**What is expected:**
Give the data again exactly, stopping after the "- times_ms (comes" line.

Saved entries:
----------
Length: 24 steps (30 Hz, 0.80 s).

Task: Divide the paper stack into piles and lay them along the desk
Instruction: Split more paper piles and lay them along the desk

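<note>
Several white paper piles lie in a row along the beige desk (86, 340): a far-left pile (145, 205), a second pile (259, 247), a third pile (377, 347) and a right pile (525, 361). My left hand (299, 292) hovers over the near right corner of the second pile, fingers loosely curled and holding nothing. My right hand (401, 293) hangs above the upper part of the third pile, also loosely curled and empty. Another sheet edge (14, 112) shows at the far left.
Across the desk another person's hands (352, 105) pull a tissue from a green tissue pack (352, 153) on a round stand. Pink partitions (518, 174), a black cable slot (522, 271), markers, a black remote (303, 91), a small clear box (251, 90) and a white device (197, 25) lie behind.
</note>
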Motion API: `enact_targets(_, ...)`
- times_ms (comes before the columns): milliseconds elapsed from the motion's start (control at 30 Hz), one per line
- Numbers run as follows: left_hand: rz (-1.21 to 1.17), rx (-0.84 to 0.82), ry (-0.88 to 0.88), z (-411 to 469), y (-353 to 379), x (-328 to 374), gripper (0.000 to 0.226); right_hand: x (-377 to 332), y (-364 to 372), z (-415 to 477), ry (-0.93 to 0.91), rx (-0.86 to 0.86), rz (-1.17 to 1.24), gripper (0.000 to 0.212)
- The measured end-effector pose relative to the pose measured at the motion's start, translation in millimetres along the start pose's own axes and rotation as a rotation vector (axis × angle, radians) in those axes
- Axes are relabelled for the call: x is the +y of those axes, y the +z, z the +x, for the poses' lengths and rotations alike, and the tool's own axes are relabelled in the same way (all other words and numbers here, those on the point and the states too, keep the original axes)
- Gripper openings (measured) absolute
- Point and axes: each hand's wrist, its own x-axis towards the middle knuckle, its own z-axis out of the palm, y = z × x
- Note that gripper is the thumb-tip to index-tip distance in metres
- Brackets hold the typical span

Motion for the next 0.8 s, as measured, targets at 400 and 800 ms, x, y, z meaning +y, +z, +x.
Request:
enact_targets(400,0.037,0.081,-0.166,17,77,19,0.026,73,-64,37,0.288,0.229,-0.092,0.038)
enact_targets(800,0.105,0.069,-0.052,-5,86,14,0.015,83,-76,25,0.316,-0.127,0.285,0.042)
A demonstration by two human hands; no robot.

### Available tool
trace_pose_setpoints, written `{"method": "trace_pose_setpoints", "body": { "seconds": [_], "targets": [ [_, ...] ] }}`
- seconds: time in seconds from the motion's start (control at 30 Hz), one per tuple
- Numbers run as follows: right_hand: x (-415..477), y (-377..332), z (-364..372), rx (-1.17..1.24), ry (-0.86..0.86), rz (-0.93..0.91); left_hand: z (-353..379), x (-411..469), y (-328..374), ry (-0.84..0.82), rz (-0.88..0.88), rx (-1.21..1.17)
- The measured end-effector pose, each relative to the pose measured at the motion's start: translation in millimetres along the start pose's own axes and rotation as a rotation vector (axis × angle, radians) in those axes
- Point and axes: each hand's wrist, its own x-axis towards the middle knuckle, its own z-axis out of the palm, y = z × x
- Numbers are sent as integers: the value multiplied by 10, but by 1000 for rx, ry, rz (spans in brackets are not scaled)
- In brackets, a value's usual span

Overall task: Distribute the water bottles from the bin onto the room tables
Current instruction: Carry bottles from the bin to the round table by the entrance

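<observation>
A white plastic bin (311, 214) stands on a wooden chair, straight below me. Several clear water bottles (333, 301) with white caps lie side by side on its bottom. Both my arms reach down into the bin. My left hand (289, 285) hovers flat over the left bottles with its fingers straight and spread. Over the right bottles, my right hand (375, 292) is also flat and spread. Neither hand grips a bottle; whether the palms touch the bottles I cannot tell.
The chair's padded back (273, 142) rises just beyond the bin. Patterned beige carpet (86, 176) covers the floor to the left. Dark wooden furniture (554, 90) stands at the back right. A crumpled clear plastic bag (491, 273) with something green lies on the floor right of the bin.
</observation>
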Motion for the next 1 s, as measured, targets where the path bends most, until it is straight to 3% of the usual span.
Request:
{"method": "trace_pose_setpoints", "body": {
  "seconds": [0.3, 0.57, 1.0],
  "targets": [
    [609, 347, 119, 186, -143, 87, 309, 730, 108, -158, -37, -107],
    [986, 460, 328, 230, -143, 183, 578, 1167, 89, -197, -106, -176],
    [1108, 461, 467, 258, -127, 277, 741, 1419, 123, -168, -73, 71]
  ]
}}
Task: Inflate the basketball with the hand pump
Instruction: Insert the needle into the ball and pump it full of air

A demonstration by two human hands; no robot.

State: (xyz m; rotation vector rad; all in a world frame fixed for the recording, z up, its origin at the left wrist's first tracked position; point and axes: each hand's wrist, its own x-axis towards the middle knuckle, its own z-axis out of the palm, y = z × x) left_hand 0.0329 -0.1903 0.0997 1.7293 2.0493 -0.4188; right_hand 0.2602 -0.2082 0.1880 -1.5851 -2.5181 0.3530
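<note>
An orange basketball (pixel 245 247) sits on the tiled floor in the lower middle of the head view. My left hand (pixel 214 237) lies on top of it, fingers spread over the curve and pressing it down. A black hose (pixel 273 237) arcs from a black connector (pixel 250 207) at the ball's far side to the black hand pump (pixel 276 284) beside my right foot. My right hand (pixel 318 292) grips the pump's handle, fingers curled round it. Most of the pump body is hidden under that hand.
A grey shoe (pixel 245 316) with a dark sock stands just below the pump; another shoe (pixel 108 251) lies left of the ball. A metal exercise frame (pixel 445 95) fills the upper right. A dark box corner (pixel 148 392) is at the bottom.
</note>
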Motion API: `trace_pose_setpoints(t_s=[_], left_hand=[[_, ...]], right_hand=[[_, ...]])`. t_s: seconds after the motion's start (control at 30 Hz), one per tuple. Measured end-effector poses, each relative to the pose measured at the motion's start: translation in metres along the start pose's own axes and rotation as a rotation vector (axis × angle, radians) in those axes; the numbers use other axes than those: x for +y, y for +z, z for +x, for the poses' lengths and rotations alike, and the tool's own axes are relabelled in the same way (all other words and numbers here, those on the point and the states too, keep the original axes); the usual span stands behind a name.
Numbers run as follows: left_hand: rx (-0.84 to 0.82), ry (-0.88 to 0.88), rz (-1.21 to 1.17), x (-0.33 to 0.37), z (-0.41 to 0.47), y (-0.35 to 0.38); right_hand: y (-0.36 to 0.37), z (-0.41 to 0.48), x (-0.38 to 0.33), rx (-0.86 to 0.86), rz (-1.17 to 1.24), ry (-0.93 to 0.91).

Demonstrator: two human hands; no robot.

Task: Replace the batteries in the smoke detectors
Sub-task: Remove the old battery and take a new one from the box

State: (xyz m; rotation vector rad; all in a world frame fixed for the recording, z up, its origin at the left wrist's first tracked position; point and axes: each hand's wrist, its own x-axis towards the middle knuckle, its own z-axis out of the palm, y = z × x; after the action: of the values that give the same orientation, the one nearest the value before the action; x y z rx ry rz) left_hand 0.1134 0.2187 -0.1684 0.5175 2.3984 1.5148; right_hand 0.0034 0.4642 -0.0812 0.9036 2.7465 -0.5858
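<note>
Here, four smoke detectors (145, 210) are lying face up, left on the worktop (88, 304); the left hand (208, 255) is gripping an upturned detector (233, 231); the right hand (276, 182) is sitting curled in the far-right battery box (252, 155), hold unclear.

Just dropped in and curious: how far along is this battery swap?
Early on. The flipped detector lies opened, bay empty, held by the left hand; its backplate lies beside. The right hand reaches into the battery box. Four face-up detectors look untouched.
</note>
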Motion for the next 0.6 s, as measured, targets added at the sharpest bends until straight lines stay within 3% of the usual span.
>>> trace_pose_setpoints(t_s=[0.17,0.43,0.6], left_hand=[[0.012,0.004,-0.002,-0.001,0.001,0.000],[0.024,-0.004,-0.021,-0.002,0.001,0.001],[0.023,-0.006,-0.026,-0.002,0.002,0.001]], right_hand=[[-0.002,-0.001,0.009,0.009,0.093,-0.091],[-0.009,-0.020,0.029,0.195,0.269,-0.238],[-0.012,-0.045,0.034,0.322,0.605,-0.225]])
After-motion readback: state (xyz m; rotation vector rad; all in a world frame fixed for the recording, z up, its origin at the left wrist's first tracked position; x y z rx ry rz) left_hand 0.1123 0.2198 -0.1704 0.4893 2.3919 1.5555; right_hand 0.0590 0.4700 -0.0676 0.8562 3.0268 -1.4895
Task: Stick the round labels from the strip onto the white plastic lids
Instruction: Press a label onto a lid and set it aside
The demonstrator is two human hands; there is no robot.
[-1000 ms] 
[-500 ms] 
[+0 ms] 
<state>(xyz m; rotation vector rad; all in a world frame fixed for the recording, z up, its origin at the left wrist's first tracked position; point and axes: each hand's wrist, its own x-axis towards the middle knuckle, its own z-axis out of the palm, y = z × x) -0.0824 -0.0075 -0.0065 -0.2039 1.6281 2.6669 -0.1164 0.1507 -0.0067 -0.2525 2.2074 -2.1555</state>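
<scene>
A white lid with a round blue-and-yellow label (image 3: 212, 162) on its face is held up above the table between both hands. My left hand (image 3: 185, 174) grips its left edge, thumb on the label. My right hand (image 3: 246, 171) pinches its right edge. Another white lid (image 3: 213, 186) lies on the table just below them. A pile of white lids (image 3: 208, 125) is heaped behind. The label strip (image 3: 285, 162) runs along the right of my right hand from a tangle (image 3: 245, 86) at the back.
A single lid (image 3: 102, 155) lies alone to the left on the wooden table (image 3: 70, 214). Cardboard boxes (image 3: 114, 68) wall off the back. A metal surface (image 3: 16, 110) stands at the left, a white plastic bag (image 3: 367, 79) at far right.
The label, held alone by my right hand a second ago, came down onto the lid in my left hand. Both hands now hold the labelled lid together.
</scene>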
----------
**Task result:**
Length: 24 steps (30 Hz, 0.80 s).

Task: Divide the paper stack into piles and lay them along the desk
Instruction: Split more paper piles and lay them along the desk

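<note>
Several white paper piles lie in a row along the beige desk (86, 340): a far-left pile (145, 205), a second pile (259, 247), a third pile (377, 347) and a right pile (525, 361). My left hand (299, 292) hovers over the near right corner of the second pile, fingers loosely curled and holding nothing. My right hand (401, 293) hangs above the upper part of the third pile, also loosely curled and empty. Another sheet edge (14, 112) shows at the far left.
Across the desk another person's hands (352, 105) pull a tissue from a green tissue pack (352, 153) on a round stand. Pink partitions (518, 174), a black cable slot (522, 271), markers, a black remote (303, 91), a small clear box (251, 90) and a white device (197, 25) lie behind.
</note>
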Motion API: `enact_targets(_, ...)`
- times_ms (comes before the columns): milliseconds elapsed from the motion's start (control at 30 Hz), one per line

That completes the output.